Pese a ser un hombre viejo, Santiago era de los más jóvenes de la reunión. Mientras escuchaba diálogos en diversos idiomas, no pudo evitar pensar en ella.

En el color de sus ojos; en su boca y en su irreverente juventud. Un trazo de media sonrisa se dibujó en su rostro. Recordó muy claramente cuando Dolores comenzó a ir a su lugar de trabajo con una frecuencia inusual.

Primero, pensó que ella  buscaba una figura paterna que le oficiara de consejero. Pero, con el correr de los días, se dio cuenta que la joven  lo deseaba como hombre, pese a la diferencia de edad. Cada vez más, Santiago se dio cuenta que  no podía evitar  el peso de  esa  miraba desafiante sobre sus espaldas.

El día que Dolores lo esperó luego del cierre de su trajín, percibió que se podía desatar un desenfreno irracional. Y él ya sabía  qué iba a decidir. Lo había soñado despierto por varios meses.  Al quedar solos, en una modesta habitación  destinada a otros fines, casi sin palabras que se escaparan de  los gemidos, ambos le pusieron música a tanta represión contenida. 
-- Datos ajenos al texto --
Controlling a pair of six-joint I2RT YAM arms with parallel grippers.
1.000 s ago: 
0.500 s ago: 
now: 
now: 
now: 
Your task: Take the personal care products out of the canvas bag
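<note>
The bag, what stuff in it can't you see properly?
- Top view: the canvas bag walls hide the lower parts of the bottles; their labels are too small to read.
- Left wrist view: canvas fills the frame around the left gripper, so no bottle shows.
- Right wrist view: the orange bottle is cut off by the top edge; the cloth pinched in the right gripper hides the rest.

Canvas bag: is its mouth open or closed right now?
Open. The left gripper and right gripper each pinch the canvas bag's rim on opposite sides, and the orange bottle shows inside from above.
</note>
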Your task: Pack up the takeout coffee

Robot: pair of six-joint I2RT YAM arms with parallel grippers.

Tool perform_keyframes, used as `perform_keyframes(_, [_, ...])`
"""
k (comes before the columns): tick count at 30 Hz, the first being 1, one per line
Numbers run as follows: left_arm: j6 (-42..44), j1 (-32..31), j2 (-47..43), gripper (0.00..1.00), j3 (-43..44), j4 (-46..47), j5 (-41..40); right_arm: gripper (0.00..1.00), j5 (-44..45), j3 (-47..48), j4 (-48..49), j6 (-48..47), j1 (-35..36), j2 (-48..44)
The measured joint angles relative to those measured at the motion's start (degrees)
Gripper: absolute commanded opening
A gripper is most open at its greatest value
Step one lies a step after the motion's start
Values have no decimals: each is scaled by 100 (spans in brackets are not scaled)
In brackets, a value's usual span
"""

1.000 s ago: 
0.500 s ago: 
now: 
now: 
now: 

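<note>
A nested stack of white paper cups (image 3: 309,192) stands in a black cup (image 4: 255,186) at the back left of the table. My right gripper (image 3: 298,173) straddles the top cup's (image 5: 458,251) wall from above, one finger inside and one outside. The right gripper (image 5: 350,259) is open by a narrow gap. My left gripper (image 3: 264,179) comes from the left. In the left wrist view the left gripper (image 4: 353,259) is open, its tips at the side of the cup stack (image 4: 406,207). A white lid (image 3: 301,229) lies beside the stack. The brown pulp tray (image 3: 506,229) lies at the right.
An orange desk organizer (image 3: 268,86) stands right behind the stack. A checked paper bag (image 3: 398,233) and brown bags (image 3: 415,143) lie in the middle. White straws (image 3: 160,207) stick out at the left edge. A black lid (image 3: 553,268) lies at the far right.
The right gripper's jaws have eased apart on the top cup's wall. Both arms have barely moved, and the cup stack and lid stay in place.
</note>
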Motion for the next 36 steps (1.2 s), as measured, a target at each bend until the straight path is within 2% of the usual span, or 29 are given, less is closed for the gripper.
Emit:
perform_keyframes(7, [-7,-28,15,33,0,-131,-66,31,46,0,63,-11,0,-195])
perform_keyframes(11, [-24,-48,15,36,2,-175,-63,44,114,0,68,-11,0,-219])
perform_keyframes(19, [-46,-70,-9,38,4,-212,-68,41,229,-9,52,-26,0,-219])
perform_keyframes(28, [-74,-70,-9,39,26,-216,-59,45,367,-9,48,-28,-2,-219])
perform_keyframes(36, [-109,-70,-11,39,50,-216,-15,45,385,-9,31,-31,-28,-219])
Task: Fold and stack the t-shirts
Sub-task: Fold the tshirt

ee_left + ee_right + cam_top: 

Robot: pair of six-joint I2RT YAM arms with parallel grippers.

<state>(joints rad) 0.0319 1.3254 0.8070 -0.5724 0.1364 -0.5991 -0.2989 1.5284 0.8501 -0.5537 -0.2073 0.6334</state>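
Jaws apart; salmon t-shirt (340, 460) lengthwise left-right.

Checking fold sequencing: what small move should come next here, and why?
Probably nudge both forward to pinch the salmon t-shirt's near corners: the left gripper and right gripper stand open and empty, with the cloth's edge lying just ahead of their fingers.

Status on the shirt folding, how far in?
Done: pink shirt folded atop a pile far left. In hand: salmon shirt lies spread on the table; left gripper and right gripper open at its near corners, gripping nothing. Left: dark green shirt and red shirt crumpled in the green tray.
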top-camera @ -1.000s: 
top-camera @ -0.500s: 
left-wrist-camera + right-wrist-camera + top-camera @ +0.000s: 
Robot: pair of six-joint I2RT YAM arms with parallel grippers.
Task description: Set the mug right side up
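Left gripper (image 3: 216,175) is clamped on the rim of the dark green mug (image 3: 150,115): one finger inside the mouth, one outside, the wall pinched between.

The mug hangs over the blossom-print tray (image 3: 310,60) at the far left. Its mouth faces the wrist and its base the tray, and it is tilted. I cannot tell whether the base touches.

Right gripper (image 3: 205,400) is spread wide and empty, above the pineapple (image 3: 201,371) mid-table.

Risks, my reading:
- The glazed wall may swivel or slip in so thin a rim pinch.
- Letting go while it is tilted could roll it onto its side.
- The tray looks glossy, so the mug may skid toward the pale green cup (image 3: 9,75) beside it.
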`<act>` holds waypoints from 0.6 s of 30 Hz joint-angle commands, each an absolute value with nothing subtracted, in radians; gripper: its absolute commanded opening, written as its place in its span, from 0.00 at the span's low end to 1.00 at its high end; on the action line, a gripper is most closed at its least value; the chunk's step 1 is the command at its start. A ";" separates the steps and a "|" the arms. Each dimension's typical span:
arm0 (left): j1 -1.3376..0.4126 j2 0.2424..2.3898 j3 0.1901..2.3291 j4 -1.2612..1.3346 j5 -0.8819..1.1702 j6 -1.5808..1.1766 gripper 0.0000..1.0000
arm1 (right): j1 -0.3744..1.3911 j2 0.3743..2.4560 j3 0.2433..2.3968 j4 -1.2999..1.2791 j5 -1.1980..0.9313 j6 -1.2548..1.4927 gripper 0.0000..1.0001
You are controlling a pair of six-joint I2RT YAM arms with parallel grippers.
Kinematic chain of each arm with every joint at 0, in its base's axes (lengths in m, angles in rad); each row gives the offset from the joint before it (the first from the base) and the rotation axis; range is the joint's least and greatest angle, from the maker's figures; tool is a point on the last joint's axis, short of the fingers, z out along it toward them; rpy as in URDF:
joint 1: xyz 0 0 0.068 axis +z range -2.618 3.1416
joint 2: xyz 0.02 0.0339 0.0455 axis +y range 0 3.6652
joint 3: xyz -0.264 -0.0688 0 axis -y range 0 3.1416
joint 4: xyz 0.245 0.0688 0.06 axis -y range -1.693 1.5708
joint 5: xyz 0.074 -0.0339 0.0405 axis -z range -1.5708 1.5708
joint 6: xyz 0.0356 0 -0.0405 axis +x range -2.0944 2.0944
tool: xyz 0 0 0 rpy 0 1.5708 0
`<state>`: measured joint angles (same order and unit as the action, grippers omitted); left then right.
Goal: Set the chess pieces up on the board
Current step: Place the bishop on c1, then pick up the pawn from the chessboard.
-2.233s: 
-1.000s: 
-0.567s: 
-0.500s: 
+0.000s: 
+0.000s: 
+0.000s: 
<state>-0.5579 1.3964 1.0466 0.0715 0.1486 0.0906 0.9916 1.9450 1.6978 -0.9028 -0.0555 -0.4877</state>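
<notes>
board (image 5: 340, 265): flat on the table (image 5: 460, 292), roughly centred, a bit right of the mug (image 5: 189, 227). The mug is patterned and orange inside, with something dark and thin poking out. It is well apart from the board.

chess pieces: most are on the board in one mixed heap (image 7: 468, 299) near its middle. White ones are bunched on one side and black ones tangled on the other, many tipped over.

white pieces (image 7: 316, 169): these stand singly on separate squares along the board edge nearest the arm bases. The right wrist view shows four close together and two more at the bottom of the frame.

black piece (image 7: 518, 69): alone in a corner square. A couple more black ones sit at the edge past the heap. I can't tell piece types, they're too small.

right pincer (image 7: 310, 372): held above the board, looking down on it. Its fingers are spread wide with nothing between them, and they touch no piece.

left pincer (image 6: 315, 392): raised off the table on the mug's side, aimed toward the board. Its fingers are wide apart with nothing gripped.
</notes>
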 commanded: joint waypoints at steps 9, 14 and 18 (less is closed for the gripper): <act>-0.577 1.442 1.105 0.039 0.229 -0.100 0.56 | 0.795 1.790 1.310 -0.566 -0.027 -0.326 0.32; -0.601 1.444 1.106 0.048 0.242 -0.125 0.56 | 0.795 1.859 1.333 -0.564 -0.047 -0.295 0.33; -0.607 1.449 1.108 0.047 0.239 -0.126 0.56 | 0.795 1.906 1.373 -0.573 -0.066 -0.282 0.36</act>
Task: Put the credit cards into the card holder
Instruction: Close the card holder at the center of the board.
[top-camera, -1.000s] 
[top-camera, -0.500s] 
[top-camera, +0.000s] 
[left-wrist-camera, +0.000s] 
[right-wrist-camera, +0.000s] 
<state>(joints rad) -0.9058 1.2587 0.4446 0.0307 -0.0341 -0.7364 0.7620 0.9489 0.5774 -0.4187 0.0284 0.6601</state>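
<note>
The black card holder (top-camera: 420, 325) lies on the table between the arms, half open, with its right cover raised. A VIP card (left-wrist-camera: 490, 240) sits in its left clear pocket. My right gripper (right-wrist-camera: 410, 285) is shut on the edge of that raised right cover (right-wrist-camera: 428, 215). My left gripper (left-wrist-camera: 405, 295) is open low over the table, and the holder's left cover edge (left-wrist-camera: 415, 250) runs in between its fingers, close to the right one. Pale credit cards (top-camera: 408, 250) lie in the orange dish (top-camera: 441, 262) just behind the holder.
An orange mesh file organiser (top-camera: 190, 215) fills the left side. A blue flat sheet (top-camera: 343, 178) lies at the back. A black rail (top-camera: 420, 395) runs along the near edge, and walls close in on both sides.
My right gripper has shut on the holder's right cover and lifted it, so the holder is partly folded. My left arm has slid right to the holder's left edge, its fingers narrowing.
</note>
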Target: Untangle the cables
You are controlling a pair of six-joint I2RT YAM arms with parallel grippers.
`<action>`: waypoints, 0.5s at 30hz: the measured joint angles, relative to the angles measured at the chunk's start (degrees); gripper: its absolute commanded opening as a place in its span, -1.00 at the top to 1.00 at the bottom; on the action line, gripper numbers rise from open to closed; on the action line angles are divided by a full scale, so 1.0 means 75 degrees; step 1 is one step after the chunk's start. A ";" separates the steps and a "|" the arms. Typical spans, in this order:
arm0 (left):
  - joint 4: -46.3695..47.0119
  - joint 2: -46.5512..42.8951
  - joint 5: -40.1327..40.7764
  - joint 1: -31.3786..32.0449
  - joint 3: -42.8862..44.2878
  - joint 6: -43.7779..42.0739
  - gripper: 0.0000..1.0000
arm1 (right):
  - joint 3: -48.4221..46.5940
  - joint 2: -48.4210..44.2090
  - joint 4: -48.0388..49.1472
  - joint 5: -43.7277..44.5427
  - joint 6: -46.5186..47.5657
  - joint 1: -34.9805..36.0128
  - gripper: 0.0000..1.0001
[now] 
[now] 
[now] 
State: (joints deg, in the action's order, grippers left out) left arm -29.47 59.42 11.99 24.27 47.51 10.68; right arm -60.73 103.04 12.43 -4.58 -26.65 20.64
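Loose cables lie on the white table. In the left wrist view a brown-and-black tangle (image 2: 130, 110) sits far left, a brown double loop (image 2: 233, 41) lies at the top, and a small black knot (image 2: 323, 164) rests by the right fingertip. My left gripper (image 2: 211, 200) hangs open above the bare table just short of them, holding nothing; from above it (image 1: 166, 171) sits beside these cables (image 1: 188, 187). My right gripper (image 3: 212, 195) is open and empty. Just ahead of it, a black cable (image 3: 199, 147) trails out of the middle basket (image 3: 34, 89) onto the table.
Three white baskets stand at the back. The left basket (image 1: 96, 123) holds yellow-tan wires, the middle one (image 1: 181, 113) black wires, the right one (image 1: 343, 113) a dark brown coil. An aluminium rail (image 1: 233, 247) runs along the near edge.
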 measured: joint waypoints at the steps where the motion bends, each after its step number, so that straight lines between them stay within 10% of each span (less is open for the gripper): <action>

A partir de ese encuentro, cada vez que se amaban, Santiago se juraba que era la última vez. Y ahora que recordaba  su incumplimiento contumaz, se dio cuenta que si no hubiera viajado, siempre sería la penúltima.

Ella no quería que él hiciera  ese viaje de miles de kilómetros para  concurrir justamente al lugar dónde ahora  la estaba recordando.

En el medio de sus cavilaciones ingresó una persona vestida  con una toga colorada y una mitra de tres puntas que coronaba su cabeza  y formuló el siguiente anuncio:

-"Annuntio vobis gaudium magnum: ¡Habemus Papam!". Tenemos humo blanco.

Y cuando escuchó el nombre del nuevo Papa que no era otro que el suyo, entre esas miradas de obsecuencia que ya  buscaban la aprobación de sus ojos, fue que Santiago tomó la segunda decisión.